Wei and Jie escape from their troubled family's maelstrom by being careless and by dreaming. Wei practices with his nun-chuks and dreams of becoming a martial arts hero like Bruce Lee. Jie joins a Taoist chanting group and believes that he is becoming a magician.
A horse in the alley outside the window of Wei's dying sister is mistaken for a unicorn, and a drainage ditch that runs next to the family's shabby home is host to an enchanting scene when a flock of white ducks land gracefully in its fetid water.
Like Chang's previous works, sadness pervades throughout the film, as can be seen in the film's cinematography: the lights and shadows of a rainy day, sunsets by the sewer and coral reefs in the sea.
There are few actions scenes in the movie.
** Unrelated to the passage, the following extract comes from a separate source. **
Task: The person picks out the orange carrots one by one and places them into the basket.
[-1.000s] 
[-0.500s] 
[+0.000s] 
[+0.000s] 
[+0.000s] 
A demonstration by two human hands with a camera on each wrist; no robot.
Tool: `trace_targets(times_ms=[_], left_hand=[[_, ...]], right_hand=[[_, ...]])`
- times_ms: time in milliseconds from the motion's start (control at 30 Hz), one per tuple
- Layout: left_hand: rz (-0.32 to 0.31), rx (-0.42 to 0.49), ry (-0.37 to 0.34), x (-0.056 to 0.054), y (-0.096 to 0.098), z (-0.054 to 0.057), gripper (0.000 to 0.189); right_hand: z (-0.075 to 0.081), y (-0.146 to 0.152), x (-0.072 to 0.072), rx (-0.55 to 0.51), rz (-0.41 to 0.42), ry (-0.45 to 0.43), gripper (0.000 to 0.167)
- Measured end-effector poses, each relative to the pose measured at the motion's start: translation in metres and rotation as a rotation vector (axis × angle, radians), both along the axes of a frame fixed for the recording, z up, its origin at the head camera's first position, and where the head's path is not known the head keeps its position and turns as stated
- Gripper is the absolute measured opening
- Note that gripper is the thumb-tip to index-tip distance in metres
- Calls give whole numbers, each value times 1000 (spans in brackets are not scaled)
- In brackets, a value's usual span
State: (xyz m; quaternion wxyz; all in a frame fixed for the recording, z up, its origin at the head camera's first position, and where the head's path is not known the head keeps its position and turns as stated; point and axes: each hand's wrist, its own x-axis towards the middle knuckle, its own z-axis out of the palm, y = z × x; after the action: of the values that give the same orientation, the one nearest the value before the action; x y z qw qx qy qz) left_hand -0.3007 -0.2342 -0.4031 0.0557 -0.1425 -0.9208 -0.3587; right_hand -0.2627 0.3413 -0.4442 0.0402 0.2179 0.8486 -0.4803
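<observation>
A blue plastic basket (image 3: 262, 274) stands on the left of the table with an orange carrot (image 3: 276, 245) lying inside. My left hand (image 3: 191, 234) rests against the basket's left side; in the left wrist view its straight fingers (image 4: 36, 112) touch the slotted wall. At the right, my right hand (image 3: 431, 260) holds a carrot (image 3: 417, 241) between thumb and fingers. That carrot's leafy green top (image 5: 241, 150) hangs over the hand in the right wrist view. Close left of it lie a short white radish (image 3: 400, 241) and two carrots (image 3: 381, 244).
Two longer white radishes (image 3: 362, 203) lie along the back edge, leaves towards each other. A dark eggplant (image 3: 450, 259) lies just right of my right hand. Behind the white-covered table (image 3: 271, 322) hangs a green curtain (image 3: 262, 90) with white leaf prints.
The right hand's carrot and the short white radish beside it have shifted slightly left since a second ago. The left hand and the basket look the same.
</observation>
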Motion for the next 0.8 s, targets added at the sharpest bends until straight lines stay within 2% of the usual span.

The action comes when Wei gets promoted from his job as a parking valet at a nightclub. The local mafia boss, Brother Gu, makes him a debt collector and gives the cousins a gun.
The gun, as well as their own carelessness, proves to be Wei and Jie's undoing. After accidentally blowing away Brother Gu, the cousins try to escape to Ilan.
But then Wei becomes ill (it seems he has symptoms similar to his sister's), and the cousins return home to face the death of Wei's sister and the wrath of the angry gangsters.
The acting in The Best of Times is superb. The two young actors Wing Fan (范植偉) and Kao Meng-jie (高盟傑) have excellent on-screen chemistry, each logging a very natural and touching performance.
Fan's good looks might even make him a star one day.
Chang winds the dramatic tension tight throughout the movie, showing again why his movies are compared to fellow Taiwanese director Hou Hsiao-hsien's.
Chang's three previous films are Darkness and Light (1999), Ah-Chung (1996) and Midnight Revenge (1994).
Darkness and Light, about a teenage girl who lives with her blind family in Keelung, won the Tokyo Grand Prix and the Golden Horse awards for editing and best screenplay, as well as the Silver Screen award at the Singapore International Film Festival for best Asian feature film.